* **Exercise description**: Print, exactly as they stand, the lines below from the one that has "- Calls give" to the one that has "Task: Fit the", inclusive, leaving out the pictures.

=======

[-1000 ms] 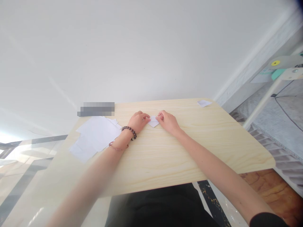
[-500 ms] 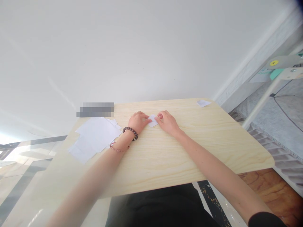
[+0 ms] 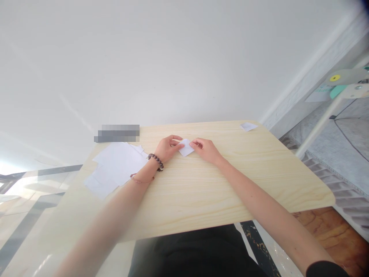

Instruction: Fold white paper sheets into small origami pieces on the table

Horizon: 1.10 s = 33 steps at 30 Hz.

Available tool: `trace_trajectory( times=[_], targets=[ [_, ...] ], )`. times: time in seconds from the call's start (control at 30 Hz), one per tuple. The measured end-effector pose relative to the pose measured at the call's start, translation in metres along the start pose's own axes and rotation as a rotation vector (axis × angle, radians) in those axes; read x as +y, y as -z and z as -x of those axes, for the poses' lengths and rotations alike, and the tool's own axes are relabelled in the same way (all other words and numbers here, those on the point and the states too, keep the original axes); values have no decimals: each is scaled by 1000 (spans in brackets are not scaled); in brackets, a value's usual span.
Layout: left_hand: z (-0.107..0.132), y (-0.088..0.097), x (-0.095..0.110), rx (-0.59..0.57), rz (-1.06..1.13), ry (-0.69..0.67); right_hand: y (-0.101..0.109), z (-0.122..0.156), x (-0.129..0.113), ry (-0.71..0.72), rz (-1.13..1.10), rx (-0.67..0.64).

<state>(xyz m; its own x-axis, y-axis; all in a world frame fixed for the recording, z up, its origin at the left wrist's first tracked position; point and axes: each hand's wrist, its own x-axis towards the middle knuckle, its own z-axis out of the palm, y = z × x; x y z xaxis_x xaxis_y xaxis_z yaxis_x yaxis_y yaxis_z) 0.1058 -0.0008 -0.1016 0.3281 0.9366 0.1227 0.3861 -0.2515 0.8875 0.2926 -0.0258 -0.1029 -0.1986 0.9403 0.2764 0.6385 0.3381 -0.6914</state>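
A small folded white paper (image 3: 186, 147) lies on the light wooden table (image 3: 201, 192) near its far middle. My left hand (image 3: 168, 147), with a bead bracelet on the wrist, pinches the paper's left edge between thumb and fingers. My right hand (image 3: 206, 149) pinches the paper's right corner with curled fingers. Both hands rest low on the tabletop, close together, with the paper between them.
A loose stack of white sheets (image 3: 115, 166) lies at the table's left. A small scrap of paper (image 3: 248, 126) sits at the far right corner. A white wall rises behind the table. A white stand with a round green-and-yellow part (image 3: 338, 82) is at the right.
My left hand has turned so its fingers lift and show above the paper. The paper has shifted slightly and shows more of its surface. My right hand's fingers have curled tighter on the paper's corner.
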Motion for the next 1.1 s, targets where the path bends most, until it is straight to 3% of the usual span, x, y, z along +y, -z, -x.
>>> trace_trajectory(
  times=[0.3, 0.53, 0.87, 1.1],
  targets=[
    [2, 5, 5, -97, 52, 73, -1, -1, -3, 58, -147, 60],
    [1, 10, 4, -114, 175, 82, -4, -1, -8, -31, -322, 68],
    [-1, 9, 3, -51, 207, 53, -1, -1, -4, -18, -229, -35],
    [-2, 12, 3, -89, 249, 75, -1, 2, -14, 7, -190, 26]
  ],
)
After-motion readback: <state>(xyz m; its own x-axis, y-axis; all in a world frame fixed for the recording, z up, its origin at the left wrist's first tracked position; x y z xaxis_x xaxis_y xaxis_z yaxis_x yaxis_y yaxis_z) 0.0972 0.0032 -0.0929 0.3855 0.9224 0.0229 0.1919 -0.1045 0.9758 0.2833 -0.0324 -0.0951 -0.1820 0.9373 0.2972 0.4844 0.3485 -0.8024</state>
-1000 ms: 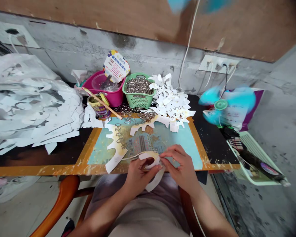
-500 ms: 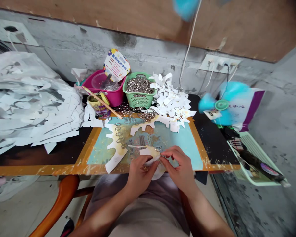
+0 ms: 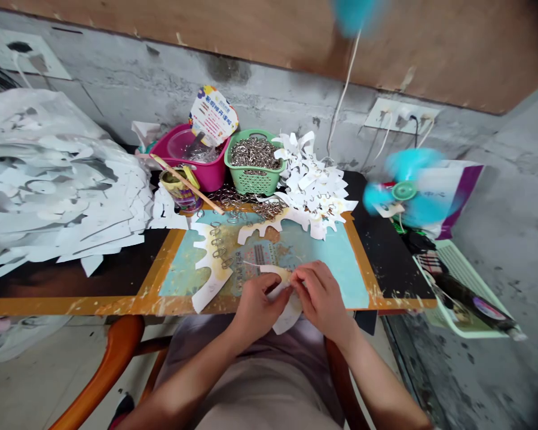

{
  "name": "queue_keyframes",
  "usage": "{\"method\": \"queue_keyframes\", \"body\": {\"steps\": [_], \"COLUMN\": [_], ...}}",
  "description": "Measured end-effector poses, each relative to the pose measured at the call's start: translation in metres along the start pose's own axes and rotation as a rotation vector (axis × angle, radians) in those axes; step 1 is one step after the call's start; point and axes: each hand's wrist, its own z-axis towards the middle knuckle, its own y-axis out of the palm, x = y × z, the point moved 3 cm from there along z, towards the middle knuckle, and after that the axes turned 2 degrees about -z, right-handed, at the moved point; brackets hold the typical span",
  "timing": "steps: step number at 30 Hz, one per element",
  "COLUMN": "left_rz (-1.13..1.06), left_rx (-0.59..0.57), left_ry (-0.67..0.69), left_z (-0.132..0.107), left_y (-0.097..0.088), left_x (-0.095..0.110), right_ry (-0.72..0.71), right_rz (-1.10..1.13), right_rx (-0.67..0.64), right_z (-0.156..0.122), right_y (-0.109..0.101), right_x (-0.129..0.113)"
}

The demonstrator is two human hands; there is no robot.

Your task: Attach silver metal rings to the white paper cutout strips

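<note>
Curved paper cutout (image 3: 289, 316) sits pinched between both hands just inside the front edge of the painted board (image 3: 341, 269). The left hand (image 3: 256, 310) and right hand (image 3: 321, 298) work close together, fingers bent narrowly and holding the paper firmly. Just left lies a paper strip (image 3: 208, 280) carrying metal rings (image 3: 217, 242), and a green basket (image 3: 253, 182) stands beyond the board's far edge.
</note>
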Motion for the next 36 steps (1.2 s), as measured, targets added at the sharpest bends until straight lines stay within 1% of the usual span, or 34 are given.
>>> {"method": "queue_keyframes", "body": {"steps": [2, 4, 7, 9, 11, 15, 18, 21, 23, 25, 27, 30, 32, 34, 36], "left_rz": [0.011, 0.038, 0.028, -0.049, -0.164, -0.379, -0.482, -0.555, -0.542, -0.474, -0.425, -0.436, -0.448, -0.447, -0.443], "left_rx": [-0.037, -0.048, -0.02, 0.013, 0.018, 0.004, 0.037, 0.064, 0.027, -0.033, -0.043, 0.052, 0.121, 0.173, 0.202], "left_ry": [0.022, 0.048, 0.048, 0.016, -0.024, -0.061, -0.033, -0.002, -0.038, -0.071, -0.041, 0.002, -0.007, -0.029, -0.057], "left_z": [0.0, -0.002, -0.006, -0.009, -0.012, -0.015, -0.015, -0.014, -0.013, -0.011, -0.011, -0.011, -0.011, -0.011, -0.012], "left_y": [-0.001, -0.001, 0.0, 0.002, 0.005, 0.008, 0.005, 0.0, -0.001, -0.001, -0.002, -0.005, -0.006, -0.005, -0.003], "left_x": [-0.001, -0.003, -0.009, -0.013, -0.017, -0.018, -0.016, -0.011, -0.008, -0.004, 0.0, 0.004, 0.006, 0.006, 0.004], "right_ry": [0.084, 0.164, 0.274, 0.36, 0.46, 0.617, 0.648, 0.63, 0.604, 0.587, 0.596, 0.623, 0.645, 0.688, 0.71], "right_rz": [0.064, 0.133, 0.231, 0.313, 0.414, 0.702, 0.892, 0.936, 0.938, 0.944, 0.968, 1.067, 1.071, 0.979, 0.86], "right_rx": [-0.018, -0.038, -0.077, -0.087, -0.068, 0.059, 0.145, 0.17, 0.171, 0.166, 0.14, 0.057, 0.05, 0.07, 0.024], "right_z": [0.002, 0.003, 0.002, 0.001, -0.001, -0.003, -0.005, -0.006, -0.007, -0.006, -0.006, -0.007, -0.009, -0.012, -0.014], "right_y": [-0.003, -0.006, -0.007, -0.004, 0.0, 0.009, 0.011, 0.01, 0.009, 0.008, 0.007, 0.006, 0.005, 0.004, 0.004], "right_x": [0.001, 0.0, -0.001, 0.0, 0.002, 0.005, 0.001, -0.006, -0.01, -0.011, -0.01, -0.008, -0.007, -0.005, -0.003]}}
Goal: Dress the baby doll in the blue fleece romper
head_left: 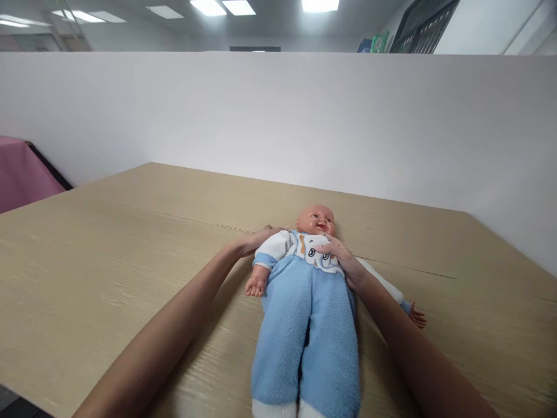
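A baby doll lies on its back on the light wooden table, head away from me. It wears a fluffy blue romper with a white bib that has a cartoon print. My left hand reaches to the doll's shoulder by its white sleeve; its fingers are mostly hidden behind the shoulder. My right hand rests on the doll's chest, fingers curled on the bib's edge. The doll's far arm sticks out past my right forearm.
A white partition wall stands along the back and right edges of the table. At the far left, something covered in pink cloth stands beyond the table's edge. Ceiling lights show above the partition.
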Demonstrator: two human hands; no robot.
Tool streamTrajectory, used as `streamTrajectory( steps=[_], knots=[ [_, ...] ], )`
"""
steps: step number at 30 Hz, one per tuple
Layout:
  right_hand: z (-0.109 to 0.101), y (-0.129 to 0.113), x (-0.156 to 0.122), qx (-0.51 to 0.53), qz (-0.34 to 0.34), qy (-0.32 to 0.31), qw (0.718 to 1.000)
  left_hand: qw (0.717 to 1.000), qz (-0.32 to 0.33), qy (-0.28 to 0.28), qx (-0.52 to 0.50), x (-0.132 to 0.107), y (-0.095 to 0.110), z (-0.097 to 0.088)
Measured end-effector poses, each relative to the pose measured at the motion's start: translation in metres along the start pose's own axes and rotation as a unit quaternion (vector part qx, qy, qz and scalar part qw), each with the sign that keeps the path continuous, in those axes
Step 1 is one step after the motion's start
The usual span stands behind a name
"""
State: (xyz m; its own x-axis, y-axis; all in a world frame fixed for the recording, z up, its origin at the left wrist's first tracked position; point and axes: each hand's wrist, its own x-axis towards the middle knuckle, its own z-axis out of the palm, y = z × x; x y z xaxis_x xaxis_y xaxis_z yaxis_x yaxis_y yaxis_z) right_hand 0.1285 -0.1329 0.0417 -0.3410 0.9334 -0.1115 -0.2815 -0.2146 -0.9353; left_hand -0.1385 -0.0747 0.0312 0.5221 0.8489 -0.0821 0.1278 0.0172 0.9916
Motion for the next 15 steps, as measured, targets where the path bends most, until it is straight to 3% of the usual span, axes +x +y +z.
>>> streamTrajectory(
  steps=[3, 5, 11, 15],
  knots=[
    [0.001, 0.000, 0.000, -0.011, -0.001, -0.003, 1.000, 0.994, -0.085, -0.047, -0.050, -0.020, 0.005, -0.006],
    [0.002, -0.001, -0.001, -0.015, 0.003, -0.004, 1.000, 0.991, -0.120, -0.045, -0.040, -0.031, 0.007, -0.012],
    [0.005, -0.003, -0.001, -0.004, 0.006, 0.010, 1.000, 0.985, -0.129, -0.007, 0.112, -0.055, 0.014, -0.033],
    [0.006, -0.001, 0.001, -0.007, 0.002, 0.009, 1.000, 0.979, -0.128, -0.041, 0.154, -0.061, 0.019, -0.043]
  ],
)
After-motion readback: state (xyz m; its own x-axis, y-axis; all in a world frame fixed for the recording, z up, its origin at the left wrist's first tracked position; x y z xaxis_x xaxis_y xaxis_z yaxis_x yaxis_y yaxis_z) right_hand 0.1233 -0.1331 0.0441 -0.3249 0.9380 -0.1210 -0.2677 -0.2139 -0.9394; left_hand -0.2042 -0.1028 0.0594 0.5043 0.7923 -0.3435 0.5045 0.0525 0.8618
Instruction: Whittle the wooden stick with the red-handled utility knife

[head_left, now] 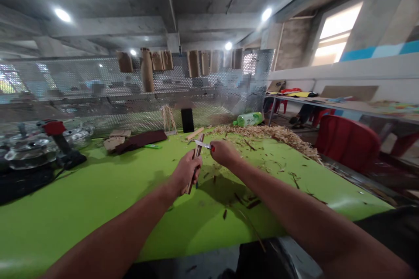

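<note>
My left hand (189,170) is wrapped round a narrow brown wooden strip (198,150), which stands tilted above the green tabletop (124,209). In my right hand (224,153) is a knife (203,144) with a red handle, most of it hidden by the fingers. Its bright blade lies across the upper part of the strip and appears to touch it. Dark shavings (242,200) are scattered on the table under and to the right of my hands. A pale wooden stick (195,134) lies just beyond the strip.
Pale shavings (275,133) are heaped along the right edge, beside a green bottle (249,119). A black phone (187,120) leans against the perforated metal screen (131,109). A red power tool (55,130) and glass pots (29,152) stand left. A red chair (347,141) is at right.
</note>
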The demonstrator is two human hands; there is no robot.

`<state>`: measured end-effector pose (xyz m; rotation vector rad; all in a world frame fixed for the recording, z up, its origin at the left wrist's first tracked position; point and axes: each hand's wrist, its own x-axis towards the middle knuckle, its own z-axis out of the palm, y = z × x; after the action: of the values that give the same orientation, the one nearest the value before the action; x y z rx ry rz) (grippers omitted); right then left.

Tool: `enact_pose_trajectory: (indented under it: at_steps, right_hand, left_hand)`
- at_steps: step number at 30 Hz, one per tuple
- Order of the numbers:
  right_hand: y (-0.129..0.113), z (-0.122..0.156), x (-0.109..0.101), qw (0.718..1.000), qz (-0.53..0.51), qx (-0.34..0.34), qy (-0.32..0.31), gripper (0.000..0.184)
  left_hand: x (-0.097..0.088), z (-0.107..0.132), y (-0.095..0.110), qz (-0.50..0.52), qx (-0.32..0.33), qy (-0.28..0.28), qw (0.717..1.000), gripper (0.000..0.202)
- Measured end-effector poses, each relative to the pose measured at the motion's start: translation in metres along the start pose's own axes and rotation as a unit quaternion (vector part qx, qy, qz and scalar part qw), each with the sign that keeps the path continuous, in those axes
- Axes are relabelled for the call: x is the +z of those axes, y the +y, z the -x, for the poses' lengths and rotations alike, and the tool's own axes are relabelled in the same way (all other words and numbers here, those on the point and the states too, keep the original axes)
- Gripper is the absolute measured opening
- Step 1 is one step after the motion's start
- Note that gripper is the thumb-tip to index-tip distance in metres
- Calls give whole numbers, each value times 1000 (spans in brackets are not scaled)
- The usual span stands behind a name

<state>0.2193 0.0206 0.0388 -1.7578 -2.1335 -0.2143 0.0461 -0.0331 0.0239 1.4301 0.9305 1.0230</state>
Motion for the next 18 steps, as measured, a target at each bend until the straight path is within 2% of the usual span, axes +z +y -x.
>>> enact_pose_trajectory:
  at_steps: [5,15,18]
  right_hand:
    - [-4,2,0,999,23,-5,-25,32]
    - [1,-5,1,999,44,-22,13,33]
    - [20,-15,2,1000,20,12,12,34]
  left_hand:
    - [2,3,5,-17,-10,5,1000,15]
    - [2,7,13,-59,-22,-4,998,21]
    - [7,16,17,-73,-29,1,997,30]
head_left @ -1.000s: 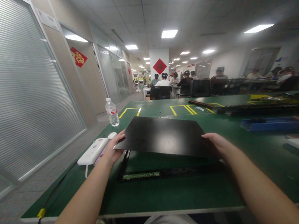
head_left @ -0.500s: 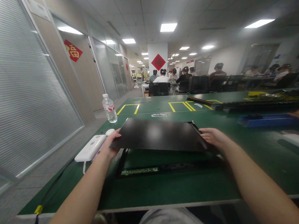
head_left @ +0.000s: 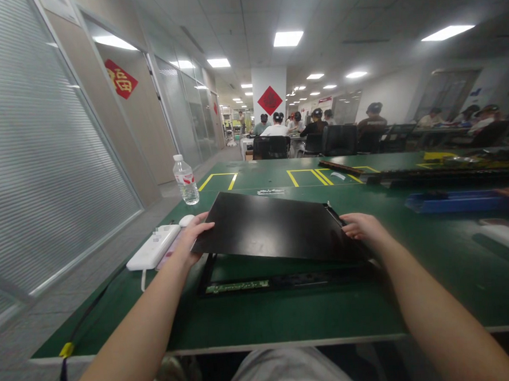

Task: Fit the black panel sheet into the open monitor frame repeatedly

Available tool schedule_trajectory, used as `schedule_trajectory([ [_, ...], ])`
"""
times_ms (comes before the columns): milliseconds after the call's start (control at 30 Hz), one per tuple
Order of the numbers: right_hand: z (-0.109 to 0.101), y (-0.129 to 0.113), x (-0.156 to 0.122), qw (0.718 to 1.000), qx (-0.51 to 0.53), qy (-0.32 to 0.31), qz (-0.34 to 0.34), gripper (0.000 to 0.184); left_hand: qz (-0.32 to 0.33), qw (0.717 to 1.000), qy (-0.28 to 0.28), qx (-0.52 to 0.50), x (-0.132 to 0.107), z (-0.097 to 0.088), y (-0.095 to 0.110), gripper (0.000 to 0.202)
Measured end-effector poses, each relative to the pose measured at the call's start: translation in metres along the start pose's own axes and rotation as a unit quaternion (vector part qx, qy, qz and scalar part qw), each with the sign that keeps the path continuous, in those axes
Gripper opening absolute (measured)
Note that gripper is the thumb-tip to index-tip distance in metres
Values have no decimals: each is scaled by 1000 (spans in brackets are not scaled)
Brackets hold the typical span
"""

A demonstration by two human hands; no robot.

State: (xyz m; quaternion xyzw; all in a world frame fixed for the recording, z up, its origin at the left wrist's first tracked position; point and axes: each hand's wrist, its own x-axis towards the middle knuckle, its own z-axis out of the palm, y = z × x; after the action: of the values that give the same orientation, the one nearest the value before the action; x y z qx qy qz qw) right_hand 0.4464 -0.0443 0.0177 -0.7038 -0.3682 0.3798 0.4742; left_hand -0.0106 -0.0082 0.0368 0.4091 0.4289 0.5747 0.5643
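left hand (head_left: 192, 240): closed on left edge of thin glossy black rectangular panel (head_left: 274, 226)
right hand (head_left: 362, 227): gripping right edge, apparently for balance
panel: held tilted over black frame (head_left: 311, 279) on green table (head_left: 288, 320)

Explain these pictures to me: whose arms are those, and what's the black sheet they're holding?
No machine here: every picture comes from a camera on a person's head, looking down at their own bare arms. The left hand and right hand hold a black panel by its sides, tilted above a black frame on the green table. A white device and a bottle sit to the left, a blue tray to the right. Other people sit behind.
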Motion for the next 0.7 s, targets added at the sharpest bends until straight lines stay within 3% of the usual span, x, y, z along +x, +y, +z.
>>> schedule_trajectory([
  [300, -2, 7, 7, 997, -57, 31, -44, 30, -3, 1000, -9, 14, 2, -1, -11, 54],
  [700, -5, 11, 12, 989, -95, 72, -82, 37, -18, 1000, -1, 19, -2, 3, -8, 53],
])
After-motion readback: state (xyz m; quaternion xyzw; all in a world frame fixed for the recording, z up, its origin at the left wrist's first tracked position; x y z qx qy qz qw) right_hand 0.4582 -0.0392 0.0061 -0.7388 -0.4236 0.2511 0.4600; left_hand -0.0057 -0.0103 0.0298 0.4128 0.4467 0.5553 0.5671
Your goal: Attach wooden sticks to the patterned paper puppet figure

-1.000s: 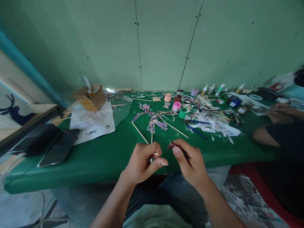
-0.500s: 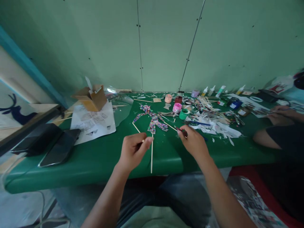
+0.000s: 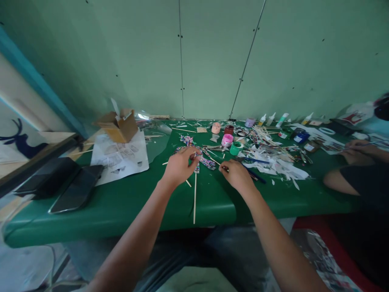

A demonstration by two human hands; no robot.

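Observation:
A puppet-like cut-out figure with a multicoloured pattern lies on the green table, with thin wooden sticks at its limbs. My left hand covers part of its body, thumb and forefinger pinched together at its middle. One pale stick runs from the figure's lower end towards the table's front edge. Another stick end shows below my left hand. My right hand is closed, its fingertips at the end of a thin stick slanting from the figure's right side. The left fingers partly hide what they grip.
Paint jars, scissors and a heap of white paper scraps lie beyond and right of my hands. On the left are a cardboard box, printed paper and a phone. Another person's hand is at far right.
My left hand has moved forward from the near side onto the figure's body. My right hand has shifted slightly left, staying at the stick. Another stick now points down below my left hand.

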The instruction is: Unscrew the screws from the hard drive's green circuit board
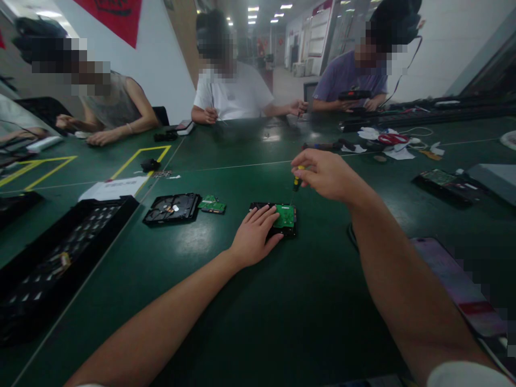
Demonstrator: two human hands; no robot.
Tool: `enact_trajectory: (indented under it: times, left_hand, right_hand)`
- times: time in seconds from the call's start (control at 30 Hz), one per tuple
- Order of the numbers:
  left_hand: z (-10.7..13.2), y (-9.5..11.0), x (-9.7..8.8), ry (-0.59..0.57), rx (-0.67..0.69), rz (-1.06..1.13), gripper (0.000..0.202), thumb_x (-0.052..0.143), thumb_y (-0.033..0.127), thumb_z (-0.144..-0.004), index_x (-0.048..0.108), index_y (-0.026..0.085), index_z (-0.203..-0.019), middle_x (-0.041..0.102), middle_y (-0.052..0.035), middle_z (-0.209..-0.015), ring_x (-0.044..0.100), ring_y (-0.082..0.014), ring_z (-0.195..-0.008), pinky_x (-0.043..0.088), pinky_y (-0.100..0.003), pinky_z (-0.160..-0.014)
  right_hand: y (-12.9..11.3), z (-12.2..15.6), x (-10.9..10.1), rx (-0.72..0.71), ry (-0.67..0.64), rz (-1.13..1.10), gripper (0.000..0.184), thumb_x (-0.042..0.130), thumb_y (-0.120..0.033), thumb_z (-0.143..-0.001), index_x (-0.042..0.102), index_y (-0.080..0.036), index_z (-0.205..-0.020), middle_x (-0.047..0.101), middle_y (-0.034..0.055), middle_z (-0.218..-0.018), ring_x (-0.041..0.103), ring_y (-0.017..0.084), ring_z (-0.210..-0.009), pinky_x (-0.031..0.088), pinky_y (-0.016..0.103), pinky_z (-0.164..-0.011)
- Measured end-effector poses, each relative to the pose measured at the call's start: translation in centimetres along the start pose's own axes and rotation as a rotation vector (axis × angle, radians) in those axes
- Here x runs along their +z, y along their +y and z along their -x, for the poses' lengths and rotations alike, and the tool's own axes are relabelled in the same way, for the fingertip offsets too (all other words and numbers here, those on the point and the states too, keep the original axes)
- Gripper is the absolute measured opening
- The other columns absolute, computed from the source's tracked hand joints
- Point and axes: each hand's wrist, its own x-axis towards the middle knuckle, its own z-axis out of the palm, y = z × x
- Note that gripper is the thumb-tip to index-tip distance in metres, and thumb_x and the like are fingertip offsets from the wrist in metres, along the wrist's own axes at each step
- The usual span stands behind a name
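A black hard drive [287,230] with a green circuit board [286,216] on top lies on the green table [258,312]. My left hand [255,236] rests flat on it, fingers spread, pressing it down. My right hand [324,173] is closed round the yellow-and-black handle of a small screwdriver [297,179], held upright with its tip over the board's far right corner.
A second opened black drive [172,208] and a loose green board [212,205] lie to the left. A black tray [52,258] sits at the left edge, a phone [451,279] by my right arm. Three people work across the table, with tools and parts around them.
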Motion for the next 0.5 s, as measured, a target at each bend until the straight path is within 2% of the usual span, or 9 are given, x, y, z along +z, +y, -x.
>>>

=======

* **Written response**:
- Calls give whole numbers, each value times 1000 (spans in brackets are not scaled)
- The usual span stands behind a name

<state>0.2193 0.0206 0.0388 -1.7578 -2.1335 -0.2143 0.0461 -0.0331 0.0239 1.4301 0.9305 1.0230</state>
Motion for the next 18 steps, as measured, a target at each bend until the straight path is within 2% of the usual span, axes +z +y -x.
>>> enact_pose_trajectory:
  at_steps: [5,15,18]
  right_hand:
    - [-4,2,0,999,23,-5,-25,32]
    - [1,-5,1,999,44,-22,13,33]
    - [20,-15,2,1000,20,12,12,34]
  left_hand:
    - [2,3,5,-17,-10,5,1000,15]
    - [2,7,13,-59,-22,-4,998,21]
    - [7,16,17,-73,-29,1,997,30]
head_left @ -1.000s: 
head_left @ -0.500s: 
head_left @ +0.000s: 

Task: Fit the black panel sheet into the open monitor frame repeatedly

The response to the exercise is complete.